Found this today on the comp....sorry im a little shaky with the free hand!

http://i250.photobucket.com/player.swf?file=http://vid250.photobucket.com/albums/gg278/tls22/snowplow35.flv


----------



## ctd992500 (Oct 17, 2007)

vid looks good that's a nice skid steer. It didn't look like a lot of snow their you have a zero tollerance contract for the dealer or just the way maybe it looks? Either way nice vid.


----------



## farmerkev (Dec 7, 2007)

That video cant be too old, "What kind gone" isnt that old, or at least hasnt been on the local station for long. Nice video! And REALLY nice Cat.


----------



## tls22 (Sep 30, 2007)

ctd992500;550524 said:


> vid looks good that's a nice skid steer. It didn't look like a lot of snow their you have a zero tollerance contract for the dealer or just the way maybe it looks? Either way nice vid.


Lol yeah by the time i took that vid there was about a inch....we had 4 inches on the ground! It was the first event of the year, we had to go out there before the 2-3 inches of rain wash it away! That vid was taken around 5am! Thanks for the comment!


----------



## tls22 (Sep 30, 2007)

farmerkev;550528 said:


> That video cant be too old, "What kind gone" isnt that old, or at least hasnt been on the local station for long. Nice video! And REALLY nice Cat.
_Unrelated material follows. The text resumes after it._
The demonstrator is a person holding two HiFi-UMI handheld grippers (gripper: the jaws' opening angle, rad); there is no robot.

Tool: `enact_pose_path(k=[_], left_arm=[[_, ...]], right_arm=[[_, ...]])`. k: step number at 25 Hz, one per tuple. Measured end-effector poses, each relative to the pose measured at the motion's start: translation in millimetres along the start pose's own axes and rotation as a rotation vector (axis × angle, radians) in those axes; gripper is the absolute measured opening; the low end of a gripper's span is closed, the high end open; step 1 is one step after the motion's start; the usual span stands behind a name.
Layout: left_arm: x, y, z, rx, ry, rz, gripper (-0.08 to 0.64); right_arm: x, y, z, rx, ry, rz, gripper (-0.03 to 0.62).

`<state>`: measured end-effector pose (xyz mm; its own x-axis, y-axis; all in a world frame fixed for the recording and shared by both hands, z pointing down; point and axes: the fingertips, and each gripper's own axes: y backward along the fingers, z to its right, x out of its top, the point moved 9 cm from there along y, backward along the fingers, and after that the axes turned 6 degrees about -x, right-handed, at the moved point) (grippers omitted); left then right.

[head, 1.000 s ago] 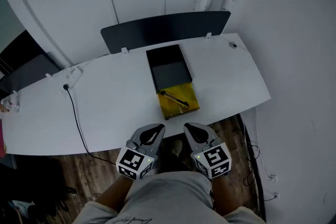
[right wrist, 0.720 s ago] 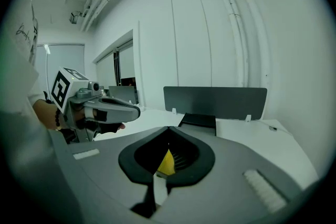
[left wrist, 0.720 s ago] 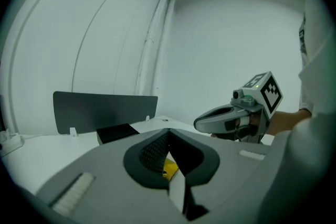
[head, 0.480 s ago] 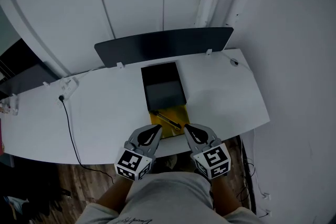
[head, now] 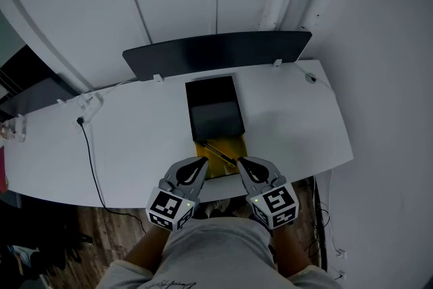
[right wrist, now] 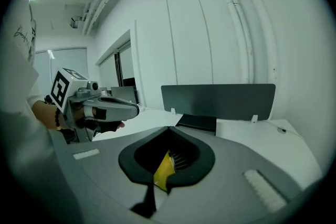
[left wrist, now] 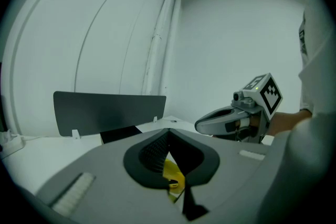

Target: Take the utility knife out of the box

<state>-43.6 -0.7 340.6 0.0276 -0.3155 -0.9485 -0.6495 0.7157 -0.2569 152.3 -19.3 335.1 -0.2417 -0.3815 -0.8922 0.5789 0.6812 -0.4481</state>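
Note:
A black box (head: 215, 108) lies open on the white table (head: 135, 139). Its yellow inner tray (head: 206, 165) sticks out toward the near edge. The utility knife (head: 220, 152), dark and slim, lies slantwise on that tray. My left gripper (head: 202, 161) is shut and empty, its tip at the tray's near left corner. My right gripper (head: 239, 162) is also shut and empty, just right of the tray's near end. In the left gripper view the yellow tray (left wrist: 172, 176) shows below my left gripper (left wrist: 169, 132). In the right gripper view the tray (right wrist: 164, 168) lies below my right gripper (right wrist: 169, 128).
A dark partition panel (head: 216, 52) stands along the table's far edge, with a white wall behind it. A black cable (head: 93, 162) runs from a plug at the left over the table's front edge. Wooden floor (head: 101, 227) lies below, and the person's legs are under the grippers.
Both grippers have moved forward together from above the floor to the table's near edge, and their tips now reach the yellow tray. Their jaws stayed shut.

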Motion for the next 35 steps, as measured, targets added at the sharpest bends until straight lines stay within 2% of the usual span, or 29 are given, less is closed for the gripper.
enact_pose_path(k=[12,35], left_arm=[[-6,-8,-34,-0.038,0.001,-0.062,0.000],[-58,-25,-74,-0.050,0.077,-0.145,0.000]], right_arm=[[-8,-25,3,-0.029,-0.024,-0.076,0.015],[-45,-77,18,-0.040,-0.008,-0.219,0.015]])
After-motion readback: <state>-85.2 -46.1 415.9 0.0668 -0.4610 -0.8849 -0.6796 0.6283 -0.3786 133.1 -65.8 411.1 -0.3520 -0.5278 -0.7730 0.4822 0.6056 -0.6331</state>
Yeah, it was the first vid of the year! I forgot about it, so i guess its not that old! Thanks for the comments!


----------



## fordplowkid (Feb 26, 2008)

man i miss plowing in the skid loader sweet vid and great music
ford power


----------



## plowindiesel (Feb 20, 2008)

good music and awesome machine


----------



## 06HD BOSS (Nov 28, 2005)

nice stuff. id really have to trust an operator to push a box in a brand new car lot lol


----------



## deere615 (Jun 1, 2007)

Nice video


----------



## tls22 (Sep 30, 2007)

fordplowkid;554134 said:


> man i miss plowing in the skid loader sweet vid and great music
> ford power


Thanks man, yeah i cant wait for next winter!


plowindiesel;554206 said:


> good music and awesome machine


Thanks man, let it snow!


06HD BOSS;554233 said:


> nice stuff. id really have to trust an operator to push a box in a brand new car lot lol


Yeah its all about trust...they are good with it! Plus i like to take chances!



deere615;554241 said:


> Nice video


Thanksussmileyflag


----------



## stroker79 (Dec 2, 2006)

you need to make a buzzer at the end of the video so i know to wake up when it over, lol

just kidding, nice video!


----------



## tls22 (Sep 30, 2007)

stroker79;554486 said:


> you need to make a buzzer at the end of the video so i know to wake up when it over, lol
> 
> just kidding, nice video!


Now now doug just because u had one snowy year does not mean ur mr plow! Perhaps u should go cut some grass, ur always typing and not working!


----------